Spiral compressor 47 cooling fins

Housing 49 cooling air inlet

Shaft 51 cooling air outlet

Spiral 53 cooling fins

spiral

Axis of rotation

Print ring

Support roller

drilling

Steel can

Intake duct

screw

Axial bore

Discharge nozzle

Compression space

camp

wave

camp

Pressure chamber

Washer

poetry

Cooling air inlet

Cooling air outlet

drilling

Compression pocket

Claims

Patent claims

1.Spring compressor, in particular for use in the production of compressed air for rail vehicles, with at least two spirals arranged in a housing and running one into the other, the relative movement of which is required for the compression effect being produced by a mutual displacement of their rotational axes guided in bearings, the spirals each in one bearing run, characterized by the following features:

a) the first of the interlocking spirals (spiral 7) carries at an axial distance a connected to it and with it surrounding pressure ring (15);

b) the second spiral (spiral 9) is arranged between the pressure ring (15) and the first spiral (7); and

c) from the back of the second spiral (spiral 9) facing the pressure ring (15) extend at a distance from each other rotatably mounted support rollers (17) which roll under forced guidance into the holes (19) in the pressure ring (15).
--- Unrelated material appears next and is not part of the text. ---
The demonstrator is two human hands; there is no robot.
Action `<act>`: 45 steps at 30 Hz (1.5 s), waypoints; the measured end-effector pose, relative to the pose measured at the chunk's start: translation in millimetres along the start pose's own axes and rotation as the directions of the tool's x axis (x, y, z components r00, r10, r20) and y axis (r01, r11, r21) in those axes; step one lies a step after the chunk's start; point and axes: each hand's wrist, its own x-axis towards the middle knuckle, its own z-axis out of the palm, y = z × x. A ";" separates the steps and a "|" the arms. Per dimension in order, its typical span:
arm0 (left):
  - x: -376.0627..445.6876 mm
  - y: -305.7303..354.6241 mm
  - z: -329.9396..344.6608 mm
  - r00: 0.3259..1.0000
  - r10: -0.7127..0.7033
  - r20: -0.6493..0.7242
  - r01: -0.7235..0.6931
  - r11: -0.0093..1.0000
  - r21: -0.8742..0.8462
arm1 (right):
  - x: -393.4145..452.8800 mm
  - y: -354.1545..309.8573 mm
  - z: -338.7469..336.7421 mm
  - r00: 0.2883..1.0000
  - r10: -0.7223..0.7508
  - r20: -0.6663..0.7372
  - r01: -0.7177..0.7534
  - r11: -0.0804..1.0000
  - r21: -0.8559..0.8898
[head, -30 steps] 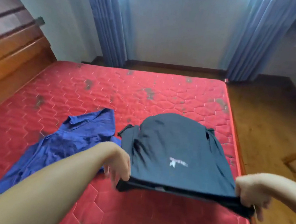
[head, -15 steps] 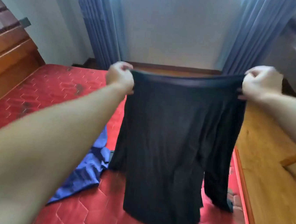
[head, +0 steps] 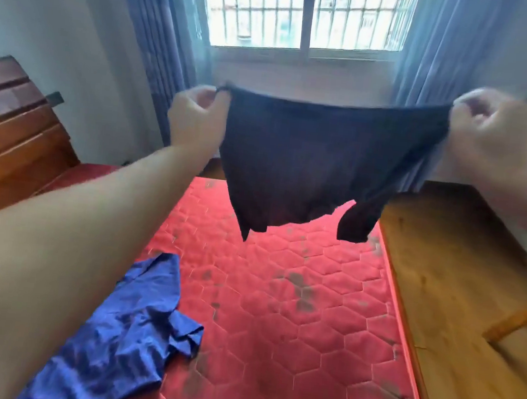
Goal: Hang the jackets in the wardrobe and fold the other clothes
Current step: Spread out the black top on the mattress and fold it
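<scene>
Red mattress [head: 294,300] lies below both hands; left hand [head: 196,116] and right hand [head: 490,132] pinch the dark shirt [head: 318,159], which may land bunched if either pinch slips.

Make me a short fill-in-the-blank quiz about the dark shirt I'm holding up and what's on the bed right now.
1. The dark shirt is held up by ____ hands, the left hand and the right hand.
2. The garment lying on the mattress is ____ in colour.
3. The mattress is ____ in colour.
4. Behind the shirt, the window has blue ____ on either side.

Missing words: two; blue; red; curtains
</scene>
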 end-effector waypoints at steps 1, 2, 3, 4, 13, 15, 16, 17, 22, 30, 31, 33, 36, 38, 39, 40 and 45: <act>-19.7 -16.4 -3.9 0.999 0.046 0.013 -0.047 0.995 0.085 | -19.9 16.3 0.4 0.998 -0.055 0.032 0.056 0.998 -0.022; -40.8 -35.1 -7.4 0.994 0.102 0.050 -0.108 0.985 0.135 | -47.1 28.4 2.1 0.990 -0.099 0.103 0.104 0.994 -0.045; -65.3 -55.2 -11.1 0.989 0.106 0.102 -0.123 0.975 0.184 | -70.8 46.3 5.6 0.981 -0.109 0.158 0.119 0.991 -0.059; -92.7 -76.1 -15.2 0.984 0.081 0.159 -0.119 0.961 0.249 | -92.7 66.6 12.4 0.975 -0.081 0.205 0.103 0.990 -0.097; -331.9 -310.3 -64.2 0.640 -0.376 0.670 -0.394 0.588 0.707 | -381.7 200.6 84.4 0.574 0.366 0.732 0.081 0.865 -0.495; -378.9 -347.6 -76.1 0.550 -0.413 0.725 -0.496 0.537 0.682 | -436.8 221.1 93.1 0.469 0.431 0.770 0.082 0.847 -0.524; -398.1 -361.1 -82.2 0.497 -0.439 0.749 -0.540 0.519 0.663 | -460.8 228.3 94.6 0.428 0.459 0.779 0.073 0.841 -0.536; -415.5 -372.8 -88.1 0.437 -0.480 0.760 -0.555 0.521 0.648 | -482.9 233.9 94.6 0.391 0.473 0.789 0.080 0.837 -0.542; -483.9 -401.6 -114.7 0.116 -0.657 0.745 -0.672 0.500 0.546 | -569.4 246.4 80.9 0.187 0.531 0.827 0.121 0.823 -0.555; -496.5 -392.8 -82.0 -0.024 -0.816 0.577 -0.679 0.437 0.590 | -591.0 267.6 88.9 0.076 0.618 0.783 -0.204 0.778 -0.594; -498.4 -388.9 -63.9 -0.007 -0.783 0.622 -0.679 0.461 0.572 | -586.1 275.0 92.7 0.149 0.657 0.739 -0.284 0.744 -0.605; -511.1 -378.1 -17.8 0.003 -0.684 0.729 -0.631 0.565 0.532 | -572.6 289.2 102.7 0.237 0.749 0.618 -0.408 0.654 -0.637; -548.0 -353.6 49.8 -0.014 -0.542 0.841 -0.500 0.732 0.463 | -561.1 319.6 117.6 0.228 0.849 0.476 -0.555 0.515 -0.653; -577.8 -336.5 87.5 0.005 -0.505 0.863 -0.414 0.785 0.462 | -554.3 337.0 130.0 0.159 0.891 0.425 -0.674 0.413 -0.612; -591.1 -330.4 102.5 0.019 -0.508 0.861 -0.397 0.786 0.473 | -552.1 344.9 136.7 0.120 0.903 0.412 -0.737 0.359 -0.572; -603.0 -327.8 114.8 0.019 -0.533 0.846 -0.393 0.774 0.496 | -549.0 349.4 143.2 0.076 0.911 0.405 -0.791 0.303 -0.532; -629.8 -353.3 161.3 0.184 -0.465 0.866 -0.476 0.729 0.493 | -540.2 380.2 170.0 0.151 0.872 0.465 -0.712 0.422 -0.561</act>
2. Spiral compressor according to claim 1, characterized in that three at an angular distance of 120 ° to each other on the rear of the second spiral (9), from this extending support rollers (17) in the bores (19) of the with the first spiral (7) unroll the connected pressure ring (15).

3. Spiral compressor according to one of the preceding claims, characterized in that the support rollers (17) carry an elastic plastic sleeve on their outer circumference or are plastic-coated.
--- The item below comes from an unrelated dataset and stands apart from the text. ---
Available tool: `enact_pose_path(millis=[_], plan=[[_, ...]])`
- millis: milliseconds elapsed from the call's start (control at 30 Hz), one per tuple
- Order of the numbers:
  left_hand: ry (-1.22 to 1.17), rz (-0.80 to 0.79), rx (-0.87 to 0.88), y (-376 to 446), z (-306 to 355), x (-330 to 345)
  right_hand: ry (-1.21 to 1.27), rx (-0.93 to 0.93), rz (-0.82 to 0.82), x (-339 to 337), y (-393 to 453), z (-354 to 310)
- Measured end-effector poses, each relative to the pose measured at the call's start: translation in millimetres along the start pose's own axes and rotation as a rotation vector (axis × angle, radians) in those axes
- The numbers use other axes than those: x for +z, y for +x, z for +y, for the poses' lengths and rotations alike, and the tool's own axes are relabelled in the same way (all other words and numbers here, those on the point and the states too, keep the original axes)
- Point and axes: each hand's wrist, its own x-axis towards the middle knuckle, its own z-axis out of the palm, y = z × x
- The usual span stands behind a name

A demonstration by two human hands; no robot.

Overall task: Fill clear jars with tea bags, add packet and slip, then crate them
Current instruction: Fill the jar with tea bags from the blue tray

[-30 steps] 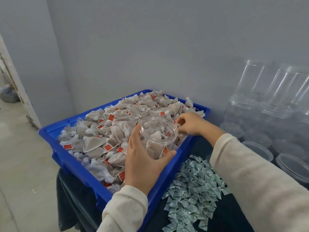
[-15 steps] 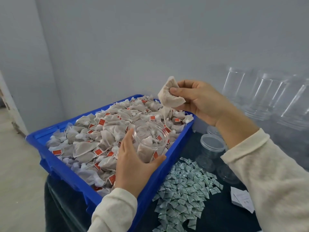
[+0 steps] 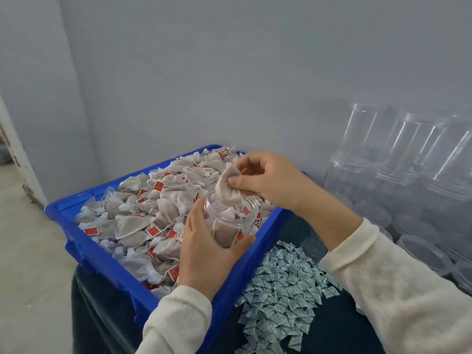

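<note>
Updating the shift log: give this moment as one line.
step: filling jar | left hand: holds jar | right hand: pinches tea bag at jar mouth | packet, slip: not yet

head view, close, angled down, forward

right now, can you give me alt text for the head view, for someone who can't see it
A person's right hand pinches a tea bag over the mouth of a clear jar, which the left hand holds above a blue crate heaped with tea bags. Small packets lie piled to the right, near empty jars.
</note>
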Motion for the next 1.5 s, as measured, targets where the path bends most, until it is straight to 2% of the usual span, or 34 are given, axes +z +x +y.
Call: enact_pose_path(millis=[100,333,500,667,867,1033,1200,1300,1400,1500], plan=[[-0.005,0.012,-0.002,0.9,0.2,1.2,-0.264,-0.066,0.000,6.4,-2.9,3.2],[-0.024,0.000,-0.006,0.2,-0.4,0.3,-0.620,-0.155,-0.009,19.1,-5.7,2.9],[0.001,-0.001,-0.007,-0.7,1.8,0.2,-0.585,-0.159,-0.130,21.9,-4.9,0.2],[0.008,-0.007,-0.026,2.7,0.7,1.7,-0.507,-0.115,-0.320,23.4,-11.3,-1.9],[-0.036,-0.036,-0.080,3.9,0.5,1.2,-0.443,-0.115,-0.373,23.8,-13.6,-2.8],[-0.070,-0.039,-0.103,1.0,4.0,-1.9,-0.289,-0.119,-0.255,15.3,-8.4,-2.6],[-0.047,-0.010,-0.090,-0.2,4.9,-3.7,-0.042,-0.097,0.067,-3.6,8.5,6.3],[-0.048,0.006,-0.070,-0.8,7.5,-4.4,-0.170,0.009,0.117,-7.2,21.3,25.4],[-0.043,0.014,-0.065,-1.2,8.7,-4.1,-0.468,0.132,-0.029,2.7,28.9,51.5],[-0.046,0.049,-0.041,-1.5,7.8,-2.8,-0.606,0.238,-0.189,16.7,32.3,72.1]])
4. Spiral compressor according to one of the preceding claims, characterized in that the support rollers (17) are each screwed with a screw (22) opposite an axial extension of the second spiral (9).

5. Spiral compressor according to claim 1, characterized in that for the purpose of compensating the axial forces exerted by the spirals (7.9) on the bearings (29.33) pressure chambers (35) are provided, by means of which the two spirals (7.9 ) are mutually supported.
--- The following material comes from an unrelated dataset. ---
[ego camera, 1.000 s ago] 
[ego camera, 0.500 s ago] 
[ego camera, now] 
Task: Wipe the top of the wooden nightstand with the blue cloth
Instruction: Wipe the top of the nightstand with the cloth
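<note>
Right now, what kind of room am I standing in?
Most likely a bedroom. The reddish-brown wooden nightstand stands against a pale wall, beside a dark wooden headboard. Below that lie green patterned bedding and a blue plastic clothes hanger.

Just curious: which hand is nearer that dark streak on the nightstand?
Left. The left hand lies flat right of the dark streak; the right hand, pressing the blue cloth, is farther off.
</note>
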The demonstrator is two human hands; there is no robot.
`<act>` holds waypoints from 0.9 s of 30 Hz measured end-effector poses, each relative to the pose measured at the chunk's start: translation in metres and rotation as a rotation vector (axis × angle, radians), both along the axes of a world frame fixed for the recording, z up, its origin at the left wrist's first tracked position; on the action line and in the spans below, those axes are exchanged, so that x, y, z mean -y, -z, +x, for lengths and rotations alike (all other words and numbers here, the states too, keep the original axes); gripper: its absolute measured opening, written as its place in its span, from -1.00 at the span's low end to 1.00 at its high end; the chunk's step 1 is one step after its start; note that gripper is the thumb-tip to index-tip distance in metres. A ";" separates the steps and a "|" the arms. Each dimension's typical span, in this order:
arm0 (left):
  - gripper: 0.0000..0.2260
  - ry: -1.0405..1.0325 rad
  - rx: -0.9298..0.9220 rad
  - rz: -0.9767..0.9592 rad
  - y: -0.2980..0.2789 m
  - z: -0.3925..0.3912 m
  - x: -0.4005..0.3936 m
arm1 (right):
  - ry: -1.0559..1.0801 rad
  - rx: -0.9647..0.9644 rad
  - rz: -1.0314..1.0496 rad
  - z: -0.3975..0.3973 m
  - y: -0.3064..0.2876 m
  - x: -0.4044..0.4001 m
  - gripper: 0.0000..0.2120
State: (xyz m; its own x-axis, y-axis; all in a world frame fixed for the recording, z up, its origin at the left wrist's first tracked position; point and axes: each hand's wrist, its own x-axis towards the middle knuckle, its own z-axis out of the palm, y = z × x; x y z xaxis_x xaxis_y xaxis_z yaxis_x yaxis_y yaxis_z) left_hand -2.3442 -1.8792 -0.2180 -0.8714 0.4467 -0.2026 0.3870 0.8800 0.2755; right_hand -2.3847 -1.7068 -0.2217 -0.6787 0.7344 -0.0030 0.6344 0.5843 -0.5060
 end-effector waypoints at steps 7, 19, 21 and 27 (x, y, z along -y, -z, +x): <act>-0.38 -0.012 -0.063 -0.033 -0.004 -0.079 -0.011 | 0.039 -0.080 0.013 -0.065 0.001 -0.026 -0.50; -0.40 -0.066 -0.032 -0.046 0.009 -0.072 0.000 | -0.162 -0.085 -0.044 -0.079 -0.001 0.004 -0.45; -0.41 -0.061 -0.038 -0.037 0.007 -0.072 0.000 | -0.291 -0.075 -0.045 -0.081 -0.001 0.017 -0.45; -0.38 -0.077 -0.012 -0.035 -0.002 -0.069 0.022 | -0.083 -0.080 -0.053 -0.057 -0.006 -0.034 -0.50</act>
6. A scroll compressor according to one of the preceding claims, characterized in that the pressure chambers (35) between the inside of the pressure ring (15) and a ring disc (37) resting thereon and formed with bores (43) of compression pockets (45) of the scroll compressor Are fed with compressed air.

7. Scroll compressor according to one of the preceding claims, characterized by the following features:

a) the pressure chambers (35) are each limited by a pressure chamber seal embedded in the pressure ring with dry-running properties;

b) the annular disc (37) overlaps the pressure chambers with a sliding speed corresponding to the relative speed between the two spirals (7, 9); and

c) the pressure chambers are connected to the compression pockets of the scroll compressor via passages in the annular disc and via the bores (43).

8. A scroll compressor according to any one of the preceding claims, characterized in that the annular disc (37) is supported on radial cooling fins (47) connected to the second spiral, such that the pressure in the pressure chambers builds up as a reaction force against that Pressure ring (15) and the washer (37) which compensate for the axial forces acting on the bearings (29, 33) of the spirals.

9. Spiral compressor according to one of the preceding claims, characterized by three at an angular distance of 120 ° to each other existing pressure chambers between the inner surface of the pressure ring (15) and the facing inner surface of the annular disc (37).

10. A scroll compressor according to one of the preceding claims, characterized in that the bores (19) are each arranged between two pressure chambers (35).

11. A scroll compressor according to one of the preceding claims, characterized in that the first spiral (7) is driven and that the second spiral (9) is towed by the positive guide from the first spiral (7).